**Dataset extract**
----------

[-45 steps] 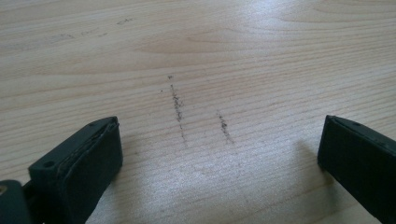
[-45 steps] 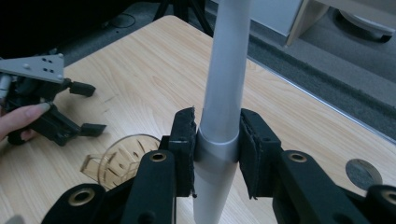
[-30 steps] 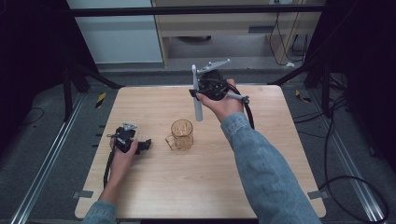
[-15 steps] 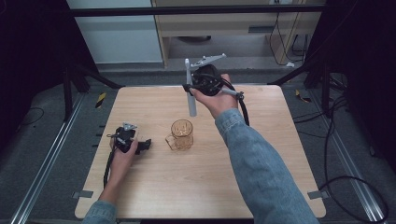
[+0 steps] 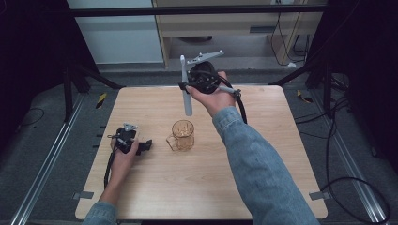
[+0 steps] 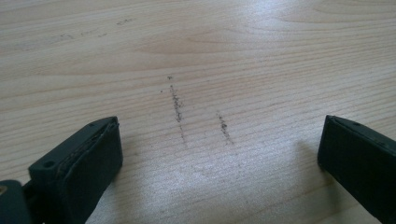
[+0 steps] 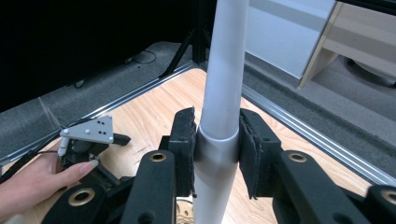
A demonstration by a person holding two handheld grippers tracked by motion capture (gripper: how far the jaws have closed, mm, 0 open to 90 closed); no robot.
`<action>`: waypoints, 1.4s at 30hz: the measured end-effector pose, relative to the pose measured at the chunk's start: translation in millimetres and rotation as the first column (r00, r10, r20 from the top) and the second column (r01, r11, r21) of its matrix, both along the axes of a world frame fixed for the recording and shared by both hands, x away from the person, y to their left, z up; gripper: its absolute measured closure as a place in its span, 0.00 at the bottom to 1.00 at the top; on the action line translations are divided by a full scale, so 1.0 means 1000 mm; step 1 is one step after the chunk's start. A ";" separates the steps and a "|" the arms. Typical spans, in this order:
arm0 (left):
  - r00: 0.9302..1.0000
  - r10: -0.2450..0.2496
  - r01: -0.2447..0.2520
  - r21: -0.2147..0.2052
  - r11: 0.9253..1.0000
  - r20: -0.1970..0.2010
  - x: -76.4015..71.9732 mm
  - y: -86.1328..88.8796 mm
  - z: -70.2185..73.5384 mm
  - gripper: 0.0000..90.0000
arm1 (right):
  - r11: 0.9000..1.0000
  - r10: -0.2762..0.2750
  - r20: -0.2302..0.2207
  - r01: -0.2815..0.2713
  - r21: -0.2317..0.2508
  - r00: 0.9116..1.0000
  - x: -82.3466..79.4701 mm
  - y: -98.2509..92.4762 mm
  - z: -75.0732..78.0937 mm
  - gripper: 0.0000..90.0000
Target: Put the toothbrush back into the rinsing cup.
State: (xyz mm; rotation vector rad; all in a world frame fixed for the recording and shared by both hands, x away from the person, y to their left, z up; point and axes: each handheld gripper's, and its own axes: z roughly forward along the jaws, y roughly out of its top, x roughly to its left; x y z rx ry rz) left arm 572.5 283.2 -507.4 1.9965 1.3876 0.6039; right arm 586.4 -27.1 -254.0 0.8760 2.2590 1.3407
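Observation:
An amber glass mug (image 5: 183, 135) stands on the wooden table (image 5: 263, 154), its handle to the left. My right gripper (image 5: 184, 87) is raised over the far half of the table, shut on a long pale grey tube (image 5: 187, 102) that hangs nearly upright behind the mug. In the right gripper view both pads press on the tube (image 7: 224, 70) at a seam, gripper (image 7: 217, 122) centred on it. My left gripper (image 5: 148, 146) lies on the table left of the mug. Its jaws stand wide apart over bare wood (image 6: 210, 56), gripper (image 6: 219, 127) holding nothing.
The table's far edge lies just beyond the raised right hand, with a metal frame rail (image 5: 47, 159) along the left side. The tube's lower end hangs a little above and behind the mug's rim. A cable (image 5: 242, 108) trails from the right gripper.
My right hand has carried the tube leftward and slightly up, still clamped. The left gripper and the mug have stayed put.

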 end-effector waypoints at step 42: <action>1.000 -0.002 0.002 -0.001 1.000 0.001 0.001 0.000 0.000 0.00 | 0.983 0.069 -0.156 -0.094 -0.157 0.985 0.009 0.042 -0.078 0.76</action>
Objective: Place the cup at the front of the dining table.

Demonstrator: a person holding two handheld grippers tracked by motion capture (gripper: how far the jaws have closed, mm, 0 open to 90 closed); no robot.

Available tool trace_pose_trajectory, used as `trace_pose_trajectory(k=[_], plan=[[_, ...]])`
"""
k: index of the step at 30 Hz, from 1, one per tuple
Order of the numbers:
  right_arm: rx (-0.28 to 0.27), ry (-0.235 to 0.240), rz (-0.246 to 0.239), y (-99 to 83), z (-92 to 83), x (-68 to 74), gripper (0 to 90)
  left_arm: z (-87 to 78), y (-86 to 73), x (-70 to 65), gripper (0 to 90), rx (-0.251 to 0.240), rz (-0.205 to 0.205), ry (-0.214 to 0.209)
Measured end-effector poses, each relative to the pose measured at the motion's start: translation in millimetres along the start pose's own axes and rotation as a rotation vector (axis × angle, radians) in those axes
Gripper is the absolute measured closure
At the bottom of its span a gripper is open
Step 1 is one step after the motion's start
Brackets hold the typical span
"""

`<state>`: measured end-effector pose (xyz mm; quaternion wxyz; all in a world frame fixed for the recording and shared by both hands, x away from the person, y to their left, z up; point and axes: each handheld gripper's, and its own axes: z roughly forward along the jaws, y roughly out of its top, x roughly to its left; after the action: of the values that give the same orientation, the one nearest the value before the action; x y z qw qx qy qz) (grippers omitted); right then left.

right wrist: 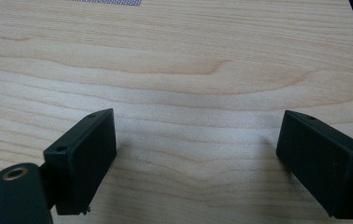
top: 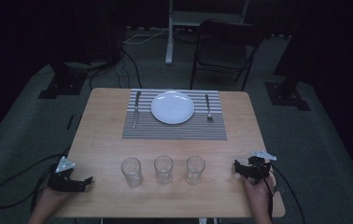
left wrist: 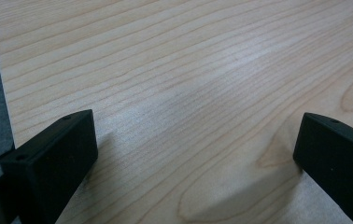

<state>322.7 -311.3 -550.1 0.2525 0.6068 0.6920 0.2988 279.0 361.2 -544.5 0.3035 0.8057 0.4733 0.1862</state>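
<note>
Person's forearms cut off below; glasses (top: 164,168) faint (dim room).

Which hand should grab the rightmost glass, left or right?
Right, probably. The right tongs rest open on the table just beside the rightmost glass. The left tongs, also open, have two other glasses in between.

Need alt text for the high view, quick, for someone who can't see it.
Three empty glasses stand in a row near the front of a wooden table, between the open left gripper and right gripper. Behind, a striped mat holds a plate, knife and fork.
</note>
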Motion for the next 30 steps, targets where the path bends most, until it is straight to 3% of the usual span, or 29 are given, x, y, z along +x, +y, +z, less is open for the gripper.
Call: trace_pose_trajectory(k=[12,14,22,30], plan=[[0.000,0.000,0.001,0.2,0.0,0.1,11.8,-4.3,-1.2,-3.3,0.1,0.024,0.053,-0.055],[0.000,0.000,0.001,0.2,0.0,0.1,11.8,-4.9,-1.0,-4.3,0.2,0.020,0.057,-0.083],[0.000,0.000,0.001,0.0,-0.3,0.2,12.0,-5.2,3.0,-16.7,0.3,0.040,0.111,-0.130],[0.000,0.000,0.001,-0.1,-0.3,0.2,12.0,-6.5,9.3,-32.1,1.7,0.016,0.173,-0.182]])
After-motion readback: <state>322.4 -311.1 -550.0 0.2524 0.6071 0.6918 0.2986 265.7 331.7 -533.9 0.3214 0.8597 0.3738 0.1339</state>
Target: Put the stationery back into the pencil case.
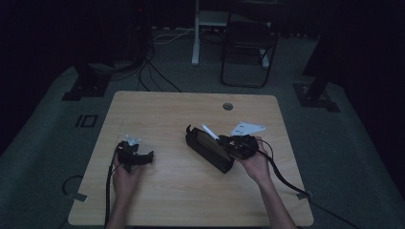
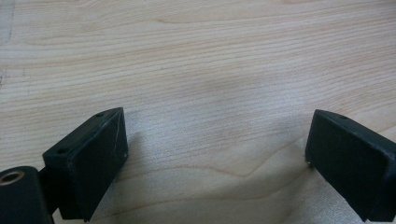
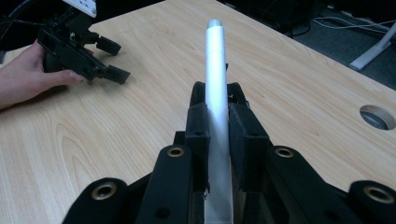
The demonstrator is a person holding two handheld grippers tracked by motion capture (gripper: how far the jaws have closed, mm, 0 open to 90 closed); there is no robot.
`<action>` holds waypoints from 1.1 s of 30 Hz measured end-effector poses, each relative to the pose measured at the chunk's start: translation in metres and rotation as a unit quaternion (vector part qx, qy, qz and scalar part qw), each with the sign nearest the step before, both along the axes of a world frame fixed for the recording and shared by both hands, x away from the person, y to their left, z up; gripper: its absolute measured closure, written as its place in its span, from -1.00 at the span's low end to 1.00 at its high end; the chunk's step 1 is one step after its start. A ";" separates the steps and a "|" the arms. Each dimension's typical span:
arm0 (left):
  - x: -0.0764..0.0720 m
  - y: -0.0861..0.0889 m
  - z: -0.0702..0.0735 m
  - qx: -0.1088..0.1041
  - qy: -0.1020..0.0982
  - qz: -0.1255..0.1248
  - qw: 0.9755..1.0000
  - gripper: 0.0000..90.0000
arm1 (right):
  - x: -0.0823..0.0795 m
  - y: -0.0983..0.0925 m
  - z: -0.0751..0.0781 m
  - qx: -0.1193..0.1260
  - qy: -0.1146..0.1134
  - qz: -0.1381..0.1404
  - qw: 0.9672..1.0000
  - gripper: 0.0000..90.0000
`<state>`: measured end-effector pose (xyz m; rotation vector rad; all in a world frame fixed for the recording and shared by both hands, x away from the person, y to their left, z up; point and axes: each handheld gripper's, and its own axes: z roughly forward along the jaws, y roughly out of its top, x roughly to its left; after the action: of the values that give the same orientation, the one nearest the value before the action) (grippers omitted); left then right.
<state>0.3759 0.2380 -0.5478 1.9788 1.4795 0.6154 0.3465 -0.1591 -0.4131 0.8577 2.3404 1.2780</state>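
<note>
My right gripper (image 1: 223, 140) is shut on a slim silver-white pen-like stick (image 1: 209, 131), just over a long black case (image 1: 210, 150) that lies aslant at the table's middle right. In the right gripper view the stick (image 3: 215, 60) runs straight out between the two pads (image 3: 247, 140), tip pointing away. At the table's left, a hand holds my left gripper (image 1: 149, 157) low on the wood with its jaws pointing right. Its jaws (image 2: 215, 135) stand wide apart over bare wood with nothing between them. The left gripper (image 3: 116, 59) also shows far off in the right gripper view.
The wooden table (image 1: 191, 186) has a round cable hole (image 1: 228, 106) near its far right edge. Beyond it on the dark carpet are a folding chair (image 1: 248, 43), a white desk leg (image 1: 196, 33) and loose cables (image 1: 153, 76).
</note>
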 end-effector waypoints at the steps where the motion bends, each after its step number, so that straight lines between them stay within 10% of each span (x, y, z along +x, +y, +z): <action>1: 0.000 0.000 0.000 0.000 0.000 0.000 1.000 -0.86 | 0.001 0.000 -0.001 -0.001 0.001 -0.001 1.000 0.75; 33: 0.000 0.000 0.000 0.000 0.000 0.000 1.000 -0.86 | 0.018 0.008 0.000 0.004 0.003 -0.004 1.000 0.75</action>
<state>0.3759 0.2380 -0.5478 1.9778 1.4794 0.6159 0.3643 -0.1509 -0.4126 0.8735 2.3359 1.2842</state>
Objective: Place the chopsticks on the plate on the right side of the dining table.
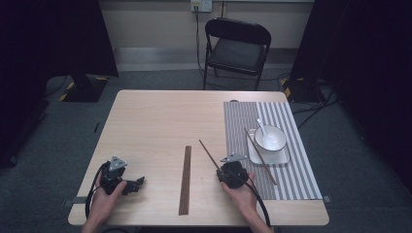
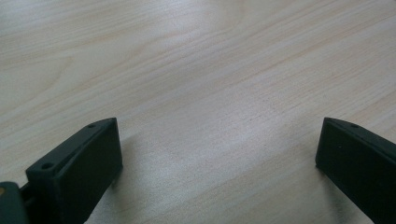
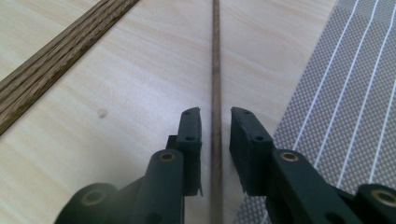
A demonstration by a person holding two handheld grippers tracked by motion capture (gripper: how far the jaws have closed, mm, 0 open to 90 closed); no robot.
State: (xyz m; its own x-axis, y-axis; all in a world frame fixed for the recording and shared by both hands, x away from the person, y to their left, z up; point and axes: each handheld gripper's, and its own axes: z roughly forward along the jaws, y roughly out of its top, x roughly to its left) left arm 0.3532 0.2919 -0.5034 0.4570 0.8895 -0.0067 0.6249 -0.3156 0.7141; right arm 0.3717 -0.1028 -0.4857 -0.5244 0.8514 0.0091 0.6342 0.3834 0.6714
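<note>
Resting at the left of the wooden table (image 1: 155, 116), well left of the grooved wooden strip (image 1: 185, 179), the left gripper (image 1: 137, 183) is lying in the person's left hand (image 1: 104, 199) with its jaws standing wide apart over bare wood, holding nothing. Lying lengthwise at centre, the strip is serving as landmark. Just right of it, the right gripper (image 3: 215, 122) is straddling a single dark chopstick (image 3: 215, 65), which is lying flat on the table between the strip and the striped placemat (image 1: 291, 170); the jaws are standing slightly apart, a sliver of gap showing on each side of the stick, so nothing is clamped. Farther right of the strip, a second chopstick (image 1: 261, 156) is leaning across a white tray (image 1: 285, 159) bearing a bowl (image 1: 270, 137) with a spoon (image 1: 261, 125). Risk, as judged: closing off-centre could be rolling the thin stick sideways or pivoting it out of the pads, and pressing too low could be jamming the pads against the tabletop.
</note>
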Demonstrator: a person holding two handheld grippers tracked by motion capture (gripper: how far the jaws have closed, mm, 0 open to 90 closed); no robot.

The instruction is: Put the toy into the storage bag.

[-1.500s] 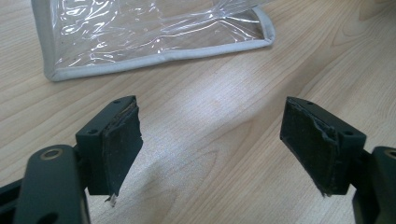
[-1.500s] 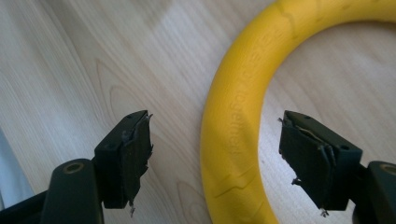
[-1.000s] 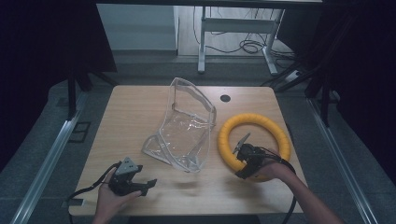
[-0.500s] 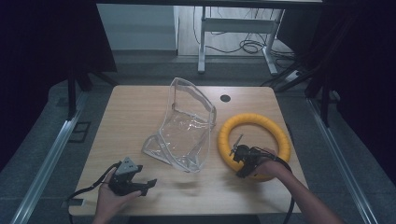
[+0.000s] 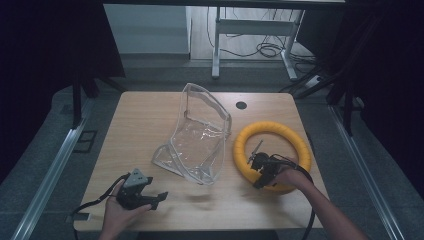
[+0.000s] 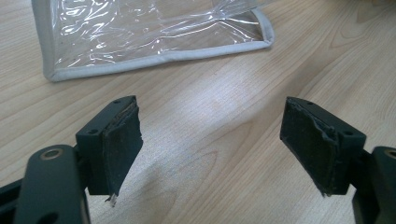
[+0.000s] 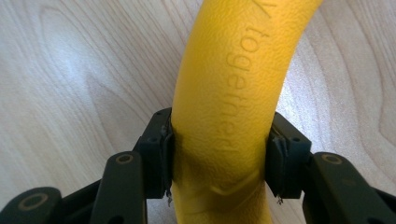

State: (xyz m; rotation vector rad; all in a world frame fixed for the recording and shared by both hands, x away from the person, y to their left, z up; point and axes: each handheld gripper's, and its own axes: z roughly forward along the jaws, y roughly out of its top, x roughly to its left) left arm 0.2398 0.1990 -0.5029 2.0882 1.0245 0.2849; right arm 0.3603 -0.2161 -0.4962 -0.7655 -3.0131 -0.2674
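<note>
A yellow foam ring (image 5: pixel 270 126) lies flat on the right half of the wooden table (image 5: pixel 142 125). My right gripper (image 5: pixel 256 172) is shut on the ring's near-left arc. In the right gripper view the ring (image 7: pixel 233 70) bears embossed lettering. There my right gripper (image 7: pixel 219 149) presses both pads into the dented foam, its jaws having just been closing on it. A clear plastic bag (image 5: pixel 200 140) with a grey edge lies crumpled at mid-table. My left gripper (image 5: pixel 157 199) rests in a hand near the front left, open. In its own view the left gripper (image 6: pixel 219 140) holds nothing, and the bag's corner (image 6: pixel 154 37) lies beyond it.
A small dark cable hole (image 5: pixel 241 105) sits near the table's far edge. Dark curtains stand at both sides, and a metal desk frame (image 5: pixel 250 30) with cables stands beyond the table. Bare wood lies between the bag and the front edge.
The right gripper's jaws have closed onto the yellow ring, which now dents between the pads. The left hand and gripper have stayed where they were.
</note>
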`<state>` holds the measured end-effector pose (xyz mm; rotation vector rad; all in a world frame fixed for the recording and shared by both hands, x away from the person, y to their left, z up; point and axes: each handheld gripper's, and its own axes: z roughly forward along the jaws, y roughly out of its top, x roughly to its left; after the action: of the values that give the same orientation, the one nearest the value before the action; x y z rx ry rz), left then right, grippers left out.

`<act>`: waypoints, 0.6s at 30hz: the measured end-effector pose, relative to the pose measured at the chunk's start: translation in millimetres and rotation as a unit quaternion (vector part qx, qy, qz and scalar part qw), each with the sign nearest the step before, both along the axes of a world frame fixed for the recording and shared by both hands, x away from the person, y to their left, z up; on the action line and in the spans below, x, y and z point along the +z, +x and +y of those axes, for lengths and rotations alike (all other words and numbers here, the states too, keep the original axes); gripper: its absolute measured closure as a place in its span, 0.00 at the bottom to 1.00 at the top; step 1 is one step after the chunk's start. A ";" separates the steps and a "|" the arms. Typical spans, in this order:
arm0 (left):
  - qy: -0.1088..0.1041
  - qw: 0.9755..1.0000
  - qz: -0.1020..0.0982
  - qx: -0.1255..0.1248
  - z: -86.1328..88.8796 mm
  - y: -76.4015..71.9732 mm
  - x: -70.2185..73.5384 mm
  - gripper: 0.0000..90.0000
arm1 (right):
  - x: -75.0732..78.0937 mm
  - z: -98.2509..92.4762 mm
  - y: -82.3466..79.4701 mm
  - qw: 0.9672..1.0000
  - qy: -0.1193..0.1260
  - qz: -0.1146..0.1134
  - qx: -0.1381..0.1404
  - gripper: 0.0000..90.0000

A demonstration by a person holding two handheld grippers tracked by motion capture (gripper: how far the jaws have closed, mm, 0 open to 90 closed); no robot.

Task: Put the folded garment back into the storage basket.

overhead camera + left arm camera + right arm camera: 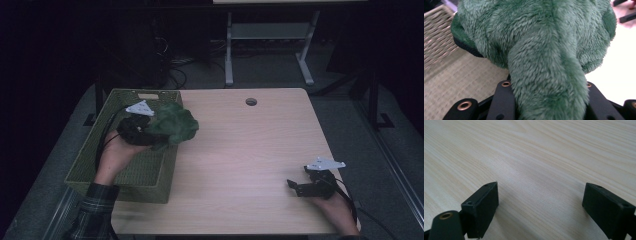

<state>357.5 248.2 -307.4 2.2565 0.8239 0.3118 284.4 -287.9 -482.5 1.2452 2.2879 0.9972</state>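
Note:
A green plush toy hangs in the air over the right rim of the woven green basket. My left gripper is shut on it from the left. In the left gripper view a thick limb of the green plush toy is pinched between the black jaws, with the basket weave below at the left. My right gripper rests low at the table's front right, open with nothing in it. In the right gripper view its fingertips stand wide apart over bare wood.
The light wooden table has a round cable hole near its far edge. The basket occupies the table's left end. Beyond the table, a white desk frame and cables stand on a dark floor.

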 end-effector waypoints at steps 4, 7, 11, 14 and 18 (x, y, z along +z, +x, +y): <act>0.000 1.000 0.003 0.031 23.1 -2.4 -4.4 0.72 | 0.0 0.0 0.0 1.000 0.000 0.000 0.000 0.15; 0.003 0.998 0.002 0.060 42.7 -3.7 -10.8 0.72 | 0.0 0.0 0.0 1.000 0.000 0.000 0.000 0.15; 0.008 0.996 0.008 0.093 63.2 -5.1 -21.6 0.72 | 0.0 0.0 0.0 1.000 0.000 0.000 0.000 0.15; 0.015 0.994 0.017 0.111 71.9 -4.3 -31.3 0.72 | 0.0 0.0 0.1 1.000 0.000 0.000 0.000 0.15; 0.023 0.992 0.023 0.124 76.6 -2.0 -39.8 0.72 | 0.1 0.0 0.0 1.000 0.000 0.000 0.000 0.15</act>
<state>355.5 324.7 -347.2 2.2122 1.1353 0.3974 284.5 -287.9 -482.4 1.2464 2.2881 0.9967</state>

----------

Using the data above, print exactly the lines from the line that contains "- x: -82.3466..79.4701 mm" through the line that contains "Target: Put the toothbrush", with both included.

  - x: -82.3466..79.4701 mm
  - y: -98.2509..92.4762 mm
  - z: -75.0732..78.0937 mm
  - gripper: 0.0000..90.0000
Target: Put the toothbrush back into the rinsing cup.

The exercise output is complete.